Locate, in the data below, the line that contains "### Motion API" and the line that contains "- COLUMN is"; reproduce exactly those two lines and every line between them, nothing more.

• _Collected material_:
== == ==

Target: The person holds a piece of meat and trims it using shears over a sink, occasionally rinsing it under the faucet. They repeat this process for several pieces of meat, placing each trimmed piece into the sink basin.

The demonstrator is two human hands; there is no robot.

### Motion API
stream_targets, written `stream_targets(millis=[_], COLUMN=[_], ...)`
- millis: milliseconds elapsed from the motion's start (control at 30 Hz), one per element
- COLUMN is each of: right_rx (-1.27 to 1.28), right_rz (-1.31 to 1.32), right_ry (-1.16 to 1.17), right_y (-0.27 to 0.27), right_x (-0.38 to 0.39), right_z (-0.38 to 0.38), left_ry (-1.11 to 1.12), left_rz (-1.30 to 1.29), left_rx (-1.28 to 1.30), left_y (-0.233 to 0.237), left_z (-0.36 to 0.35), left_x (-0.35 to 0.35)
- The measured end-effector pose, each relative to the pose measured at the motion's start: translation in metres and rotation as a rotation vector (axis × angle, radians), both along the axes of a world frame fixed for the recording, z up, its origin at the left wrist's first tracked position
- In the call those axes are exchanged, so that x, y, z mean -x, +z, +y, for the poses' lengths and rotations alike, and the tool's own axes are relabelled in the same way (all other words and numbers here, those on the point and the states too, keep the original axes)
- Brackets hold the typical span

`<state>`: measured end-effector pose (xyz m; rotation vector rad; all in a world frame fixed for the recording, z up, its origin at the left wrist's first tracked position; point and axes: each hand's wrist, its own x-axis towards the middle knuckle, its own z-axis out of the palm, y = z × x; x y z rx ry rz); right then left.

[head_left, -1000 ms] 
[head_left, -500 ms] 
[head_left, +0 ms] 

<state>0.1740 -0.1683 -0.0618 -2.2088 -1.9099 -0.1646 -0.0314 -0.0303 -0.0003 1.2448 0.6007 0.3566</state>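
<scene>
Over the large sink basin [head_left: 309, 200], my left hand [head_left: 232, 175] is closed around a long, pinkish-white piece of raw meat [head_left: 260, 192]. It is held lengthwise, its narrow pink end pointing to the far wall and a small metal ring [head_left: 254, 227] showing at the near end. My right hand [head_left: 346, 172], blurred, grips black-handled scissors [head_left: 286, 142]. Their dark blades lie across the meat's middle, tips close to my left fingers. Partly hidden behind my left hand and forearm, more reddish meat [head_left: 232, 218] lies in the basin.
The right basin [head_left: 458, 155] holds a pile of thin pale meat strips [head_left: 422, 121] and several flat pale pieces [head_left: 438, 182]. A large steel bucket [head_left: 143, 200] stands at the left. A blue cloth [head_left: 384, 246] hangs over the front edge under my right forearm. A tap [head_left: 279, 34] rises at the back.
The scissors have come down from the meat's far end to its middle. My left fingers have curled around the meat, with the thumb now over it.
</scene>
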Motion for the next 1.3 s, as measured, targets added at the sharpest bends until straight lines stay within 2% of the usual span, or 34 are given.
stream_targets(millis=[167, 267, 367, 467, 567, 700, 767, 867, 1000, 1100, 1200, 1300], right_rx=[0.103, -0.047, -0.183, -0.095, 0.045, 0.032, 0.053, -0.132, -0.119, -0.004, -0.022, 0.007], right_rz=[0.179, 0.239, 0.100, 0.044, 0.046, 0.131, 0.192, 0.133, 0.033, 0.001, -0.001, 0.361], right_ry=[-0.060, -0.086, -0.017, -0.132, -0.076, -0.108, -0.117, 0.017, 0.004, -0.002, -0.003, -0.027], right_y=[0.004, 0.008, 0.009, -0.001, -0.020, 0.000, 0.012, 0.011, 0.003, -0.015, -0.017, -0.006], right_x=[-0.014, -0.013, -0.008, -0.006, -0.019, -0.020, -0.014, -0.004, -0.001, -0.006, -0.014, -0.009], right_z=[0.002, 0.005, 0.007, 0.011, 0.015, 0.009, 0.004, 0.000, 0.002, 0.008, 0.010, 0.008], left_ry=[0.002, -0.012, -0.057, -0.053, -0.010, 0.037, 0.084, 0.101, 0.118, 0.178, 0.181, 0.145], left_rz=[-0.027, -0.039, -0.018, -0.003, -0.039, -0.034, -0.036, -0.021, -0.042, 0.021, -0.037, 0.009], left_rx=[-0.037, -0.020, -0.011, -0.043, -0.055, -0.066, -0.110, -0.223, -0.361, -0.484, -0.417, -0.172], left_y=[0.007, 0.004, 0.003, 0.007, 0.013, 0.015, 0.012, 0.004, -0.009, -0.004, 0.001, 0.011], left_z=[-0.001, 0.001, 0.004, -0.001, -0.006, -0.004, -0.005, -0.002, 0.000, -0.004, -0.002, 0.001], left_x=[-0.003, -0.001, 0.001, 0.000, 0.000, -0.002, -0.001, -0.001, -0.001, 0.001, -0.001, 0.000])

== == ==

• _Answer_:
### Motion API
stream_targets, written `stream_targets(millis=[_], COLUMN=[_], ...)`
- millis: milliseconds elapsed from the motion's start (control at 30 Hz), one per element
- COLUMN is each of: right_rx (-1.27 to 1.28), right_rz (-1.31 to 1.32), right_ry (-1.16 to 1.17), right_y (-0.27 to 0.27), right_x (-0.38 to 0.39), right_z (-0.38 to 0.38), left_ry (-1.11 to 1.12), left_rz (-1.30 to 1.29), left_rx (-1.28 to 1.30), left_y (-0.233 to 0.237), left_z (-0.36 to 0.35), left_x (-0.35 to 0.35)

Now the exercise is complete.